激変するバックオフィス向けSaaSの版図、売り手も機敏な行動がカギに

freeeやマネーフォワードが積極的なM&A活用を続けていけば、クラウド会計領域、ひいてはバックオフィス領域全体のSaaS業界において、版図がどんどん変化していくでしょう。両社とも、今回のMikatusの対象でもある税務領域のほか、人事労務、勤怠管理など隣接領域へと、着々とカバレッジを広げてきました。

freeeのM&A実績 (freee「税理士向けサービスのMikatus株式会社、 freeeグループジョインのお知らせ 」より)
freeeのM&A実績  freee「税理士向けサービスのMikatus株式会社、 freeeグループジョインのお知らせ 」より)
マネーフォワードのM&A実績 (マネーフォワード「2022年11月期第1四半期決算説明資料」より)
マネーフォワードのM&A実績 (マネーフォワード「2022年11月期第1四半期決算説明資料」より)

freeeの直近の決算発表資料には、既存顧客へのアップセル/クロスセルの成約率は、新規顧客への成約率の2倍以上と書かれています。

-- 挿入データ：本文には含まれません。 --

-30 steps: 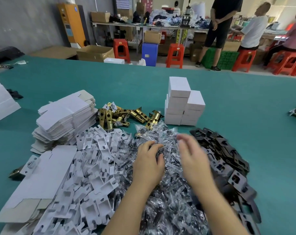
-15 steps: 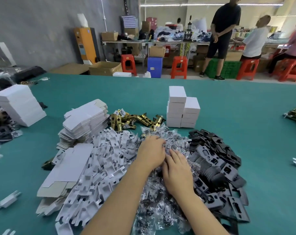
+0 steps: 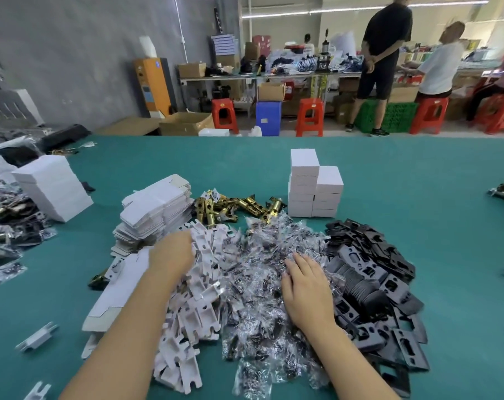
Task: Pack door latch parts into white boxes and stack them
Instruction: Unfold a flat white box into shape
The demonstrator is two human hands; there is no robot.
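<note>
The left hand (image 3: pixel 174 255) sits left of centre in the frame, blurred, its fingers buried in the pile of white card inserts (image 3: pixel 198 298); whether it grips anything I cannot tell. The right hand (image 3: pixel 307 287) lies a little right of centre, palm down with the fingers spread flat on the heap of small clear bags (image 3: pixel 262 284), closed on nothing that shows.

The bags fill the middle of the frame between the two hands and run down to the lower edge. Just right of the right hand, touching the bags, is a mound of black plates (image 3: pixel 374 278). Above the bags, toward the centre, lie the brass latches (image 3: pixel 230 206), well beyond both hands. To their right, at centre, stand the finished white boxes (image 3: pixel 314 189) in two stacks side by side, the left one taller. To the left of the latches, above the left hand, is a stack of flat unfolded boxes (image 3: pixel 155 212), and one flat box blank (image 3: pixel 121 287) lies just left of the left forearm. All of it rests on the green table (image 3: pixel 418 183). A second block of white boxes (image 3: pixel 53 187) sits at the far left.
</note>
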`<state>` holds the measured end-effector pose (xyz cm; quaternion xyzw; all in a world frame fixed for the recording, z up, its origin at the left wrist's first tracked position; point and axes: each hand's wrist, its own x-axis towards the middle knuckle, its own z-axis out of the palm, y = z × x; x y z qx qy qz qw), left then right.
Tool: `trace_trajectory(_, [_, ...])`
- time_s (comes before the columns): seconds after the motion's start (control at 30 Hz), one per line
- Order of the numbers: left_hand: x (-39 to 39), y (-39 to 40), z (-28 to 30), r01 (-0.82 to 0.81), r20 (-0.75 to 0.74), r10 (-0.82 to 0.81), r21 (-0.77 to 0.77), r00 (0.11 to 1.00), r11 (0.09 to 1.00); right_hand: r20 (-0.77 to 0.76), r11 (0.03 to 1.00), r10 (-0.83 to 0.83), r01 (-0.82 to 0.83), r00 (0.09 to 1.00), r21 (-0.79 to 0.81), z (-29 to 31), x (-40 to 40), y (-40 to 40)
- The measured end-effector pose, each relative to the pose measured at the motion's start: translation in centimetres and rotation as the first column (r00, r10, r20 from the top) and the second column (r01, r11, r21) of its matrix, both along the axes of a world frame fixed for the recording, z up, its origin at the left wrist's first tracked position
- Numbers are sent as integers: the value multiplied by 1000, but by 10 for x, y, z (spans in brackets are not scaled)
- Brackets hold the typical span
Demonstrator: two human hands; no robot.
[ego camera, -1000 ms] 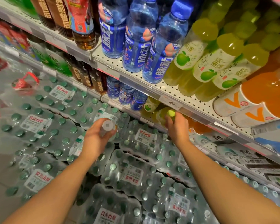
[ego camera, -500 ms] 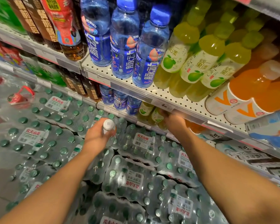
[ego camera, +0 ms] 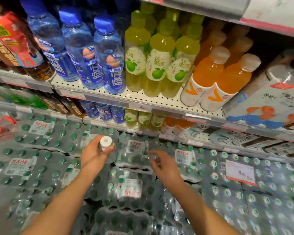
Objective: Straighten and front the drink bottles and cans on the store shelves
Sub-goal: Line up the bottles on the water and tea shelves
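Observation:
My left hand (ego camera: 93,156) grips a white-capped bottle (ego camera: 106,142) upright above the shrink-wrapped water packs (ego camera: 131,187). My right hand (ego camera: 161,164) hovers empty over the packs with relaxed, slightly spread fingers, below the lower shelf. On that lower shelf stand small blue bottles (ego camera: 103,112), green apple drink bottles (ego camera: 143,118) and orange drink bottles (ego camera: 175,126). The shelf above carries large blue bottles (ego camera: 95,55), green apple drinks (ego camera: 159,56) and orange drinks (ego camera: 219,77) in rows.
Brown tea bottles (ego camera: 12,43) fill the upper left. A wrapped drink carton (ego camera: 268,99) sits at the right. A price sign (ego camera: 240,172) lies on the water packs. A red-handled pack (ego camera: 2,128) is at the far left. Shelf edges (ego camera: 143,106) jut out overhead.
My right hand has pulled back out from the lower shelf and now hangs empty over the water packs. My left hand keeps holding the white-capped bottle in about the same place.

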<state>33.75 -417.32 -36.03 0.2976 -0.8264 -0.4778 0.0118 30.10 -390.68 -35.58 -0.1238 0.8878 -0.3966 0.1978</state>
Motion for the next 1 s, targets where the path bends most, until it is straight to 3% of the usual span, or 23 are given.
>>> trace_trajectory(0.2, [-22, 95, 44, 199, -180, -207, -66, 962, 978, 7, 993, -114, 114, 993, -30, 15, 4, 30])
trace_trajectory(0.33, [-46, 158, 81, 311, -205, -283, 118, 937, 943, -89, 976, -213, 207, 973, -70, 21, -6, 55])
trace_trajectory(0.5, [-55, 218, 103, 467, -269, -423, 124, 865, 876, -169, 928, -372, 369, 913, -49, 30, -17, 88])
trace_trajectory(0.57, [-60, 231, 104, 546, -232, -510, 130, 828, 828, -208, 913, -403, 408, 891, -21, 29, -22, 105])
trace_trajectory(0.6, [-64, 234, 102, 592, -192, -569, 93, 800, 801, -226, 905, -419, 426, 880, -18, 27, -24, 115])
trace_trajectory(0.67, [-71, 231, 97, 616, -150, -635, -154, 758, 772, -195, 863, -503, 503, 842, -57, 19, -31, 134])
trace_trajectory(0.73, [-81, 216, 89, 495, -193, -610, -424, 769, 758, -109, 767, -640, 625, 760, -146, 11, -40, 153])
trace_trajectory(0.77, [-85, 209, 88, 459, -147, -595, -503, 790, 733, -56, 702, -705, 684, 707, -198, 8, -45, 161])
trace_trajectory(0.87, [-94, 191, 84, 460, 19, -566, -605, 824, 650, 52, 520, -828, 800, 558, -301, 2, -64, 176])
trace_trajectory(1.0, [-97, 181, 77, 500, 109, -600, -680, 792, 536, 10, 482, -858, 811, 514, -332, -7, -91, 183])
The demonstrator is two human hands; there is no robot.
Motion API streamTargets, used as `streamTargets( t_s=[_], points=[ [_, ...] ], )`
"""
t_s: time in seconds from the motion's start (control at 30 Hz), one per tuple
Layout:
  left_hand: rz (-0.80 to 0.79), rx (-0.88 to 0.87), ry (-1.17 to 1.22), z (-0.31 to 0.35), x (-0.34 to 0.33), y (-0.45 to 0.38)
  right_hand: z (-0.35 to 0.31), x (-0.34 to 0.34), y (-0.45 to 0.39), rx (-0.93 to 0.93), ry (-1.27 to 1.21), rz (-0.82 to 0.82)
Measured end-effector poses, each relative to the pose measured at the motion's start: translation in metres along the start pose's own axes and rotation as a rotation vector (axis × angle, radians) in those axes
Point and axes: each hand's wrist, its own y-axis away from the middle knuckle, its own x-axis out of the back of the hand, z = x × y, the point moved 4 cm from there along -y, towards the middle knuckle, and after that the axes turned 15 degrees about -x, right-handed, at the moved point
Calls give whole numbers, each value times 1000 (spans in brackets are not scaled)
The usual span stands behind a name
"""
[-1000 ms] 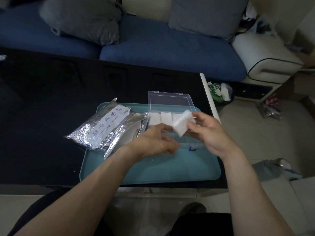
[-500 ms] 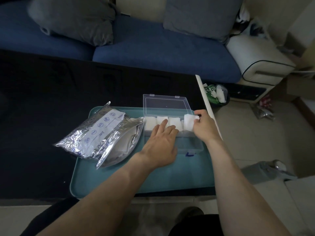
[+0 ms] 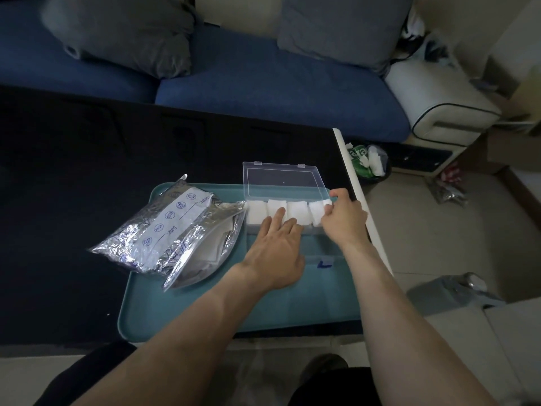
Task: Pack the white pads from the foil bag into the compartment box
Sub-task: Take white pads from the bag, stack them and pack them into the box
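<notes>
My right hand (image 3: pixel 342 222), which a second ago held a folded white pad (image 3: pixel 319 213) in the air, now pinches it down into the far-right compartment of the clear compartment box (image 3: pixel 285 230); my left hand (image 3: pixel 276 247) lies flat, fingers straight, on the filled row. The far row looks full, and the foil bag (image 3: pixel 172 232) lies open beside the box on the teal tray (image 3: pixel 205 315)

teal tray (image 3: pixel 205 317) on black table (image 3: pixel 73 200) | blue sofa (image 3: pixel 263 92) (two grey cushions (image 3: pixel 123 33)) | bin (image 3: pixel 370 162)
</notes>
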Motion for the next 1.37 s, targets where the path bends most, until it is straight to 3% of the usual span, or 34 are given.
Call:
streamTargets(
  t_s=[0.23,0.47,0.83,1.0,1.17,1.3,1.37],
  points=[
    [-32,-9,9,1,-3,0,0,5,10,-2,-61,233],
    [-32,-9,2,-1,-2,-3,11,10,2,19,-73,-7],
    [-29,-8,24,2,3,3,5,13,8,32,-61,108],
    [104,-35,22,9,28,17,3,5,6,15,-14,44],
    [448,-85,94,-1,65,38,0,9,8,0,92,34],
    [629,12,0,-19,91,58,-15,29,15,44,-133,204],
    [557,103,-73,-30,96,69,-30,43,35,138,-259,299]
  ],
)
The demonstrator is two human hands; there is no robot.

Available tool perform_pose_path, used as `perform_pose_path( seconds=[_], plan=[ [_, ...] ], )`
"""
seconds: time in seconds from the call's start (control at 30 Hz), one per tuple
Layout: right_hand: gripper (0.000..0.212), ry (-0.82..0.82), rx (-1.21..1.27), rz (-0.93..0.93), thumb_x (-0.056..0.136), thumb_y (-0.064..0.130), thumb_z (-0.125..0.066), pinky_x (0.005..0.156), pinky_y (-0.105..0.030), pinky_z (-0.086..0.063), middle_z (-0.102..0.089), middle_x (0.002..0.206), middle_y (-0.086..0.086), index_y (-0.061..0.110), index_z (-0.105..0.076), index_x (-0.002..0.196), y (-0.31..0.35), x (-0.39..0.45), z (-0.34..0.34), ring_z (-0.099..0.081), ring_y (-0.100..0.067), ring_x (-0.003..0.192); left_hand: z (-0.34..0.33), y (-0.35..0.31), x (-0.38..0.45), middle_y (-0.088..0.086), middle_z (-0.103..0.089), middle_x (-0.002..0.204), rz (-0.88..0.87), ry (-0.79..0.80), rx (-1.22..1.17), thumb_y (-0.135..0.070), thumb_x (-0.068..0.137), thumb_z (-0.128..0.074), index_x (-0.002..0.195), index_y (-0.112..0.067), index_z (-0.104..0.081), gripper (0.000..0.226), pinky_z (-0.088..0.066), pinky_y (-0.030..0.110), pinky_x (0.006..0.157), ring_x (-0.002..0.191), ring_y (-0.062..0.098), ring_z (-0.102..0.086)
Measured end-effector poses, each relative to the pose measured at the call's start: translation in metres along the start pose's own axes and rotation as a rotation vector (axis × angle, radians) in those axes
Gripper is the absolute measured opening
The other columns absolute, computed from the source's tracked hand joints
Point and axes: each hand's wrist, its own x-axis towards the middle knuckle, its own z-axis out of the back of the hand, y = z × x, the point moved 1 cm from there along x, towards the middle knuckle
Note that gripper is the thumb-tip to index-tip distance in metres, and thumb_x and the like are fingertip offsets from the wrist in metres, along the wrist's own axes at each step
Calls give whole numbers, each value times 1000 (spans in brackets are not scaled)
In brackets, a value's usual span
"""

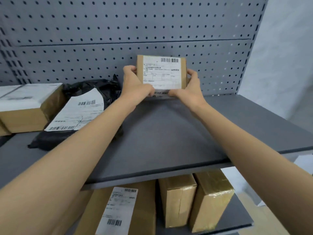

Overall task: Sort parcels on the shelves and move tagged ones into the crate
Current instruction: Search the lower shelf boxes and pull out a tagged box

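Note:
A small brown cardboard parcel (161,73) with a white barcode label facing me stands upright on its edge at the back of the grey shelf (169,138), near the pegboard. My left hand (133,82) grips its left side and lower left corner. My right hand (189,86) grips its right side and lower right corner. Its bottom edge is partly hidden by my fingers. No crate is in view.
A black poly-bag parcel (94,92) with a white label lies left of my hands, beside a labelled brown box (25,106) at the far left. On the lower shelf stand a labelled flat box (122,207) and two taped boxes (177,199), (211,199). Grey pegboard (118,31) backs the shelf.

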Motion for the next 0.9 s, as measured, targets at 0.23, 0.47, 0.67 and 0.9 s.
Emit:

SaaSはクロスセルが成功しやすいことが証明されているからこそ、TAM(Total Addressable Market:獲得可能な最大市場規模)の拡大競争が起きていると言えます。今後、成熟産業へと進化していくにつれ、ますます早い者勝ちの争いになるとすれば、M&Aもそれだけ加速していくと予想されます。

freeeと組むか、マネーフォワードと組むか、はたまた独自路線を歩むのか──バックオフィス向けSaaSの各プレイヤーは、遅かれ早かれこうした選択を迫られるでしょう。もし自社と似たプロダクトを展開する企業に先に動かれてしまったら、局面は厳しくなります。逆に言うと、2強のどちらにとっても手薄な領域をカバーしている会社は、最も防御価値が高く、バリュエーションが付きやすくなります。

ただし、ビジネスや組織の完成度が低すぎる状態では、一方の再構築原価が小さくなってしまうのが難しいところです。一定の顧客基盤、生産性の高い組織など、それなりの時間をかけなければつくれないものが買い手にとっての魅力になるためです。

変数の多い複雑な判断ですが、買い手や競合の動きを予測し、先手を打っていくことが勝ち残りのカギになります。ぜひ他業界の動向なども参考にしながら、自社の強みを最高に活かせる戦略を練っていただければと思います。

ココがポイント!

 

①市況の悪化でリターンが見込みづらくなり、VCからの調達のハードルが上がる中、SaaSスタートアップは代替となるファイナンス手段を求めている。これまでSaaSスタートアップに出資してきたVCにとっても、出資先のIPOに代わるイグジット手段が必要となり、SaaSスタートアップの成長を支えるパートナーとして、事業会社への期待が高まっている。

 

②強力なライバルが存在する、あるいは出現する可能性のある市場であれば、M&Aのチャンスにしっかり備えておくことが、いざという時のアドバンテージになる。手元資金は潤沢に確保しておきたい。

   

③バックオフィス向けSaaSのように競争の激しい領域では、M&A検討にあたり、再構築原価と防御価値が考慮される。売り手は買い手の思考回路を想像しつつ、自社の競合の動きも予測して、機敏に立ち回ることが勝ち残りのカギになる。